As I see getScalarizationOverhead is simply a convenience wrapper around getVectorInstrCost. I still do not understand how It can be extended without first extending the latter. What definitely missed is that existing getScalarizationOverhead should be changed to use new interface too as it directly related.

vdmitrie updated this revision to Diff 253742.Mar 30 2020, 5:29 PM

Updated getScalarizationOverhead to use new TTI API for chained inserts/extracts.
This reduced cost overestimates in many cases brought with https://reviews.llvm.org/D74976.
Cost model tests adjusted to reflect that.
Tests Transforms/SLPVectorizer/X86/resched.ll and Transforms/LoopVectorize/X86/strided_load_cost.ll reverted to state prior to D74976.

vdmitrie updated this revision to Diff 253769.Mar 30 2020, 7:13 PM

clang-format

lebedev.ri added inline comments.Mar 30 2020, 11:39 PM
llvm/include/llvm/Analysis/TargetTransformInfo.h
958

s/iether/either/

llvm/include/llvm/Analysis/TargetTransformInfoImpl.h
475

I wonder if this should be

return std::accumulate(Indices.begin(), Indices.end(), unsigned(0), 
                       [&](unsigned CostSoFar, unsigned Index) {
                         return CostSoFar + getVectorInstrCost(Opcode, Val, Index);
                       }
       );

or this is too advanced for this particular impl

vdmitrie marked 2 inline comments as done.Mar 31 2020, 9:20 AM
vdmitrie added inline comments.
llvm/include/llvm/Analysis/TargetTransformInfoImpl.h
475

I see your point. There is an assumption here that cost is one per index. I agree that it is better to avoid any assumptions but I'd use just for loop here if you have no objections. Will fix it.

vdmitrie updated this revision to Diff 253912.Mar 31 2020, 9:22 AM

Addressed comments.

spatel added inline comments.Apr 8 2020, 3:04 PM
llvm/test/Transforms/SLPVectorizer/X86/resched.ll
22–29

Did SLP fail to recognize that this is a splat shuffle? I would have expected it to produce splat IR:
(shuffle (insert X, 0), zeroinitializer)
...instead of a chain of inserts.

vdmitrie marked an inline comment as done.Apr 8 2020, 5:20 PM
vdmitrie added inline comments.
llvm/test/Transforms/SLPVectorizer/X86/resched.ll
22–29

No. It did not fail to recognize a splat. As I see from code single element is not shuffled deliberately:

Value *BoUpSLP::vectorizeTree(ArrayRef<Value *> VL) {
...

// Do not shuffle single element or if number of unique values is not power
// of 2.
if (UniqueValues.size() == VL.size() || UniqueValues.size() <= 1 ||
    !llvm::isPowerOf2_32(UniqueValues.size()))
  ReuseShuffleIndicies.clear();

...

spatel added inline comments.Apr 9 2020, 9:30 AM
llvm/test/Transforms/SLPVectorizer/X86/resched.ll
22–29

I tried to step through the debug spew from SLP, but I can't tell what is happening on this example. I only see a call to getGatherCost() at current line 3318 of SLPVectorizer.cpp, so I thought that is the point where we check for a splat.

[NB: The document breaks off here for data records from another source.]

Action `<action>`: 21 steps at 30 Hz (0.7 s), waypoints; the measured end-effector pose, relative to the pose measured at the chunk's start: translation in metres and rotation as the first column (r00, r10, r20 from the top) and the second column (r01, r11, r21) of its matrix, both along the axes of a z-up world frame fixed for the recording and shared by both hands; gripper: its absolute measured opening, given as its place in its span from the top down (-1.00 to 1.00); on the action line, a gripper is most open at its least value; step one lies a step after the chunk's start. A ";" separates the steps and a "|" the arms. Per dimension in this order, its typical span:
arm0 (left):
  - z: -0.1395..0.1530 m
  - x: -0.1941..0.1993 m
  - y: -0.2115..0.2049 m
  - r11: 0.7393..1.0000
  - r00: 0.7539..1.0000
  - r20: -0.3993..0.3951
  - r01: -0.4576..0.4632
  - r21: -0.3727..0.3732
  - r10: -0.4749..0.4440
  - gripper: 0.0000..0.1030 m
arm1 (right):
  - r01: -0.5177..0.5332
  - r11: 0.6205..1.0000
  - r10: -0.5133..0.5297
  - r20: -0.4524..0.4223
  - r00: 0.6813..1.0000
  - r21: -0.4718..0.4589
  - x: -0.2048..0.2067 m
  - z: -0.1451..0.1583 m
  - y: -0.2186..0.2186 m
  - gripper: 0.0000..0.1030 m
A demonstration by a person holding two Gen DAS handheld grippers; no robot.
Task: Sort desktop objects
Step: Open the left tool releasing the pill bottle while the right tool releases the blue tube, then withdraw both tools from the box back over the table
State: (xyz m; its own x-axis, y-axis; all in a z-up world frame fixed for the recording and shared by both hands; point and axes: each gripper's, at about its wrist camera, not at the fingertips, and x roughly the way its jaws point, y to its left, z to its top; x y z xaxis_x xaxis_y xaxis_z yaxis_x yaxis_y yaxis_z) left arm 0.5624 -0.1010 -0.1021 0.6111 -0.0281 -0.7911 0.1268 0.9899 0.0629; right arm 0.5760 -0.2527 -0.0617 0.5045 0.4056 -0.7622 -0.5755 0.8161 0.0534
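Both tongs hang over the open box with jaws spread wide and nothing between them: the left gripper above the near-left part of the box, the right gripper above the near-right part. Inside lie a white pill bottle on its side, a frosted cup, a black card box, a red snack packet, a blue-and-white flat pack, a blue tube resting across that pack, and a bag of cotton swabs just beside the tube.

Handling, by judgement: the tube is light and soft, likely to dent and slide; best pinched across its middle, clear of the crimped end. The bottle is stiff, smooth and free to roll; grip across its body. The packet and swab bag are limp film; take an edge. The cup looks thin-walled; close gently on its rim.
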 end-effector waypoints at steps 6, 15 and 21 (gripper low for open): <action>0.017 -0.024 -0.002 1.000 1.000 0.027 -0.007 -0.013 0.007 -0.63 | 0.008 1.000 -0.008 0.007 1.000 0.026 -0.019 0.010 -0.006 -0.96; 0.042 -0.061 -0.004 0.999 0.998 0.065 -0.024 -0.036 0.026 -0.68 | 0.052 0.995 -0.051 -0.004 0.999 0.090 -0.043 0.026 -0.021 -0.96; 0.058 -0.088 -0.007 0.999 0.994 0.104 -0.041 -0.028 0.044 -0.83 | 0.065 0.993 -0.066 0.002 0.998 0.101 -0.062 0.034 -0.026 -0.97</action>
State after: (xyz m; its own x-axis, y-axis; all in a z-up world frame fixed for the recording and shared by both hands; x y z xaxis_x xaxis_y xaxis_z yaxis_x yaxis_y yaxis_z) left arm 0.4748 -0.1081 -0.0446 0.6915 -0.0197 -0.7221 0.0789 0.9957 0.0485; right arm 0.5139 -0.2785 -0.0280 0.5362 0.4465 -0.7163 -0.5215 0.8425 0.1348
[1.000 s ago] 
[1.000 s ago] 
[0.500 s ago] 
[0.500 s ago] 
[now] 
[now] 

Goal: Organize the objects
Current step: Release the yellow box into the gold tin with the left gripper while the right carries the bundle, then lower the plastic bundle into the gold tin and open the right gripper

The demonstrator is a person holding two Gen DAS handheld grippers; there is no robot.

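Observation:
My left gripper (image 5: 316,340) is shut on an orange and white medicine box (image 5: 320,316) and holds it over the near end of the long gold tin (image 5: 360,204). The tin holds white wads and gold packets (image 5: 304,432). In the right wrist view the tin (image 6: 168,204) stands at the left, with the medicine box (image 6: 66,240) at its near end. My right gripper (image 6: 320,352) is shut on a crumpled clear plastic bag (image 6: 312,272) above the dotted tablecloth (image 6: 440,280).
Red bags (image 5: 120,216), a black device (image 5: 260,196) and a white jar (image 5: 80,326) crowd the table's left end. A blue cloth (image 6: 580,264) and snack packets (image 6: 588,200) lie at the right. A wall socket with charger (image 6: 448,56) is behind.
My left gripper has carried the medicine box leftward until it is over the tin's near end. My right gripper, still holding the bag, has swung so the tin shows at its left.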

I don't understand this part of the model/usage very well so others should review this patch, but there's still a concern here: ideally, SLP should not be producing this chain of inserts if it's a splat op. I don't know if that changes how we view the diff for the cost model.

ABataev added inline comments.Apr 9 2020, 9:43 AM
llvm/test/Transforms/SLPVectorizer/X86/resched.ll
22–29

I think, SLP recognizes splat here, but models it through gather, and relies on the InstCombiner to transform it into a real shuffle.

RKSimon added inline comments.Apr 9 2020, 9:52 AM
llvm/include/llvm/Analysis/TargetTransformInfo.h
676

I think we can avoid the need for getVectorInstrChainCost at all by adding a APInt DemandedElts mask to this?

vdmitrie marked an inline comment as done.Apr 9 2020, 10:10 AM
vdmitrie added inline comments.
llvm/test/Transforms/SLPVectorizer/X86/resched.ll
22–29

Nope. That is not the point where splat is detected.
First SLP checks for splat when it builds a tree. Such tree entries are created with NeedToGather state. You can locate the place with "SLP: Gathering due to C,S,B,O." message.
Then cost is calculated in int BoUpSLP::getEntryCost(TreeEntry *E).
Ideally we want cost calculation routine to calculate cost for such entry taking into account how VectorizeTree then would handle it.
And here is what I see there:

if (E->State == TreeEntry::NeedToGather) {
  if (allConstant(VL))
    return 0;
  if (isSplat(VL)) {
    return ReuseShuffleCost +
           TTI->getShuffleCost(TargetTransformInfo::SK_Broadcast, VecTy, 0);
  }

And that is obviously different from what vectorizeTree does(see my previous post). This is a problem. And it explains your debugging experience.
It definitely has to be fixed but I believe not in this patch. This patch specifically targets calculation of gathering cost for multiple indexes for vectors with size greater than 128bits. Specifically it fixes regression in this area caused by D74976
and wrt to this test case (and also one other) it is a revert of D74976 changes.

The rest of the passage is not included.